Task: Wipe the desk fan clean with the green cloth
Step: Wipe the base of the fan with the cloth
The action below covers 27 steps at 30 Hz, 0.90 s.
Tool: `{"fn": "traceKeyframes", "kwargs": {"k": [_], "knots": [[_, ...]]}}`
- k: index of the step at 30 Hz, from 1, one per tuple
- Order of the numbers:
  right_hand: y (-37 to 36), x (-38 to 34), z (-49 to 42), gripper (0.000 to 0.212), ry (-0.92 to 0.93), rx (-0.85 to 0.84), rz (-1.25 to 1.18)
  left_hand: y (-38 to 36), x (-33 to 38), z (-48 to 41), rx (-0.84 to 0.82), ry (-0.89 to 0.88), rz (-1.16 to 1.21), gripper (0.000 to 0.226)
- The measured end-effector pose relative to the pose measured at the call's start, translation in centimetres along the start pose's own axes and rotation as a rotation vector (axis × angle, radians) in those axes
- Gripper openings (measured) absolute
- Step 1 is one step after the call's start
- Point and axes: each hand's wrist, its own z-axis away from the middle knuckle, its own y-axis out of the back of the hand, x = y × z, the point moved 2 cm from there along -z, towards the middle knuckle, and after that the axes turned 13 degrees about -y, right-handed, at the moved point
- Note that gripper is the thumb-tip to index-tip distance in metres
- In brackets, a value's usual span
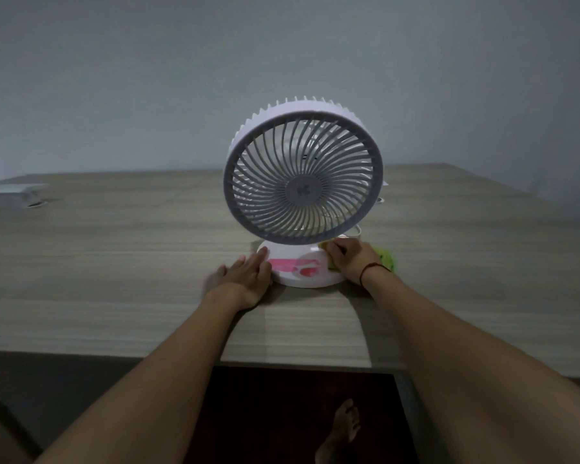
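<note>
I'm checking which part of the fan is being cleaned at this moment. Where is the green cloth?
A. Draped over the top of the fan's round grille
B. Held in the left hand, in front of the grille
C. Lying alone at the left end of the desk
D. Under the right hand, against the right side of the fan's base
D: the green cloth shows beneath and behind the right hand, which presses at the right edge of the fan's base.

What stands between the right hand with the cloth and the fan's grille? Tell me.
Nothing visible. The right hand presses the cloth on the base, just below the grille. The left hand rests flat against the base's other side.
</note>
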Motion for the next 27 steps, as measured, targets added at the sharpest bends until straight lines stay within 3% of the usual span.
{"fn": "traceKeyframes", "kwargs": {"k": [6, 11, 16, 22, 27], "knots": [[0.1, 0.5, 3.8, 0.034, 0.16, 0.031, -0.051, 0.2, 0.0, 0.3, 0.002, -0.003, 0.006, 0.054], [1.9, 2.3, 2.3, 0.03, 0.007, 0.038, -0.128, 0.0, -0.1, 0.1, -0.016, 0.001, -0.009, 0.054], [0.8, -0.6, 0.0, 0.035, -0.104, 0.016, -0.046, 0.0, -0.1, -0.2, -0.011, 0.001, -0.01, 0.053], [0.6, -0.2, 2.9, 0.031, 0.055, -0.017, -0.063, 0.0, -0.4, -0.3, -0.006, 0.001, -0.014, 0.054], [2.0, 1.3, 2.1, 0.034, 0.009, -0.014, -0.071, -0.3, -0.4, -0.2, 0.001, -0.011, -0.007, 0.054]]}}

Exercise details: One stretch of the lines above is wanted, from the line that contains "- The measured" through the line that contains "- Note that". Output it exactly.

Written response:
- The measured end-effector pose relative to the pose measured at the call's start, translation in centimetres along the start pose's own axes and rotation as a rotation vector (axis × angle, radians) in those axes
- Gripper openings (measured) absolute
- Step 1 is one step after the call's start
- Point and axes: each hand's wrist, its own z-axis away from the middle knuckle, its own y-axis out of the back of the hand, x = y × z, the point moved 2 cm from there along -z, towards the middle knuckle, and after that the axes turned 13 degrees about -y, right-handed, at the moved point
- Note that gripper is the thumb-tip to index-tip distance in metres

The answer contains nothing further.